Xavron commented 2 months ago

Am seeing FX File Explorer (network) client use on Android stuck during org.conscrypt.NativeCrypto.SSL_do_handshake(Native Method).

Samsung Files (network) client also fails here.

_For my use case, its showing up with Android to Android and is happening on Android 8 test device. Android 14 test device isn't seeing this (NativeCrypto.SSL_dohandshake(Native Method)) with the exact same code pushed out to it.

If SocketInputStream.socketRead0 is still the same issue then that's what I'm seeing on Android 14. I didn't look to see how that's connected.

Update 1: I randomly noticed today that SocketInputStream.socketRead0 can simply show from handshake timeout being set and happening sslSocket.setSoTimeout().

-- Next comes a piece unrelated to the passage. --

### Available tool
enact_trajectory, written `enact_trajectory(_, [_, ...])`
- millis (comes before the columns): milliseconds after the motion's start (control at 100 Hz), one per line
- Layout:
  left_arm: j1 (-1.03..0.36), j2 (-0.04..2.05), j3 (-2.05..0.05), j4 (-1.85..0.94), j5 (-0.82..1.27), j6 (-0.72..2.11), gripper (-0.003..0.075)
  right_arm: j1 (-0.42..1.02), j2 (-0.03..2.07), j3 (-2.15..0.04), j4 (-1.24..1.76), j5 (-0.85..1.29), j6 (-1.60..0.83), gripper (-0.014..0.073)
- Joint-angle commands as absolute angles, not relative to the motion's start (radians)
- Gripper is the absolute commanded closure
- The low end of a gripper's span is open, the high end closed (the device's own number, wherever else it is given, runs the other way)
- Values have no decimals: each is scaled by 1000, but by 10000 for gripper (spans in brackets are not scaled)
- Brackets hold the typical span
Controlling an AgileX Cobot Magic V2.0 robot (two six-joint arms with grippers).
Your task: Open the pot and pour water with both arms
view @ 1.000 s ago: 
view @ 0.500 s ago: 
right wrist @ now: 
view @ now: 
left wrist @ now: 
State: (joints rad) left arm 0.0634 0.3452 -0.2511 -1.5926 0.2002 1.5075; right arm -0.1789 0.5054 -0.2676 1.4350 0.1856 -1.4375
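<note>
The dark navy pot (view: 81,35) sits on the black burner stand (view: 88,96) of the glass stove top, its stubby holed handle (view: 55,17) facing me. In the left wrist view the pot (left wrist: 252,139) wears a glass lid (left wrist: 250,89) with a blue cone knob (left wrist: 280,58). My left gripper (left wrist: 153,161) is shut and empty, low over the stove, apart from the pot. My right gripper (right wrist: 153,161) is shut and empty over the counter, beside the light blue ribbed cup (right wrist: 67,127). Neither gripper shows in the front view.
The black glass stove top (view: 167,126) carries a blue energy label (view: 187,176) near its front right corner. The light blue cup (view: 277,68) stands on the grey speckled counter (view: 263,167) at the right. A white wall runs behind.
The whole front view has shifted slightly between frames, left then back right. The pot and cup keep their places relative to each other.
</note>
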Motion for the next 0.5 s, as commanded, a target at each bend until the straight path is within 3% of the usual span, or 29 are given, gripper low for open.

Where the client side can overcome this as 2 different clients have 2 different results in my case (one works and the other doesn't and so for that one the timeout occurs). For whatever reason, I didn't notice this until now. I don't yet know if this should be definitely be a client problem or not, but in my usage, clients can deal with it.

Update 2: Two clients now working and SocketInputStream.socketRead0 eliminated as a thing from the 2nd. Still have it for some other clients that I now need to look into. I'm definitely so far only seeing this as a client software issue and not as a Conscrypt or Java one. There's going to be a hang if the client causes one :)

Final update: NativeCrypto.SSL_do_handshake(Native Method) also seen fixed by same client problem as in update 2 for the rest of the clients. Should be fixed via client (in my case). Although, I'm using server side workaround to fix the clients. This is not a workaround to post, as the situation I see is different in code and won't be of any help at all. At the same time, both sides need to communicate properly, so if one side expects something and the other expects something and neither give, then this is what I'm seeing cause both of these two to show up. It could be different problem from the issue or the same. Either way, that would be they're the same or there's something else involved and not the title problem.